# How to Prepare Text Data for Deep Learning with Keras

You cannot feed raw text directly into deep learning models.

Text data must be encoded as numbers to be used as input or output for machine learning and deep learning models.

The Keras deep learning library provides some basic tools to help you prepare your text data.

In this tutorial, you will discover how you can use Keras to prepare your text data.

# 1.  Integer Encoding in RNN

So far we have looked at one-off convenience methods for preparing text with Keras.
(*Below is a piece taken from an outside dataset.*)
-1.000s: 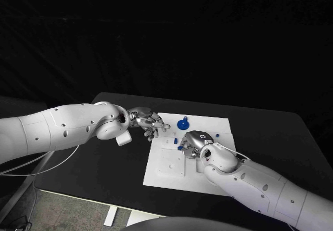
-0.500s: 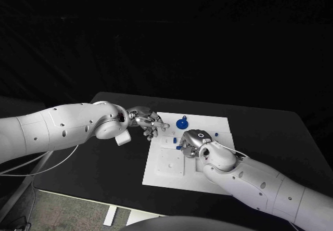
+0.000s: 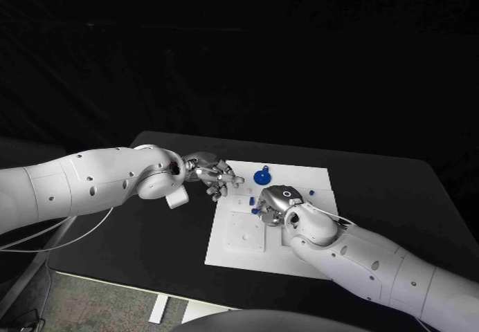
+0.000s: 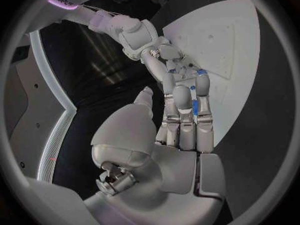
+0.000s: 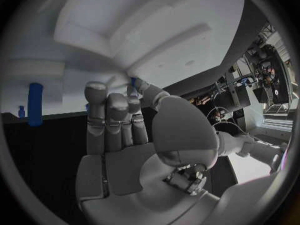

Keras provides a more sophisticated API for preparing text that can be fit and reused to prepare multiple text documents. This may be the preferred approach for large projects.

Keras provides the Tokenizer class for preparing text documents for deep learning. The Tokenizer must be constructed and then fit on either raw text documents or integer encoded text documents.



In [1]:
import numpy as np

docs = ['go india',
		'india india',
		'hip hip hurray',
		'jeetega bhai jeetega india jeetega',
		'bharat mata ki jai',
		'kohli kohli',
		'sachin sachin',
		'dhoni dhoni',
		'modi ji ki jai',
		'inquilab zindabad']

In [2]:
# import Tokenizer
from keras.preprocessing.text import Tokenizer

# create the tokenizer
tokenizer = Tokenizer(oov_token='<nothing>')    # oov_token -> out of vocabulary (its mean the if the input come this netwrok and word not come in input then write nothing)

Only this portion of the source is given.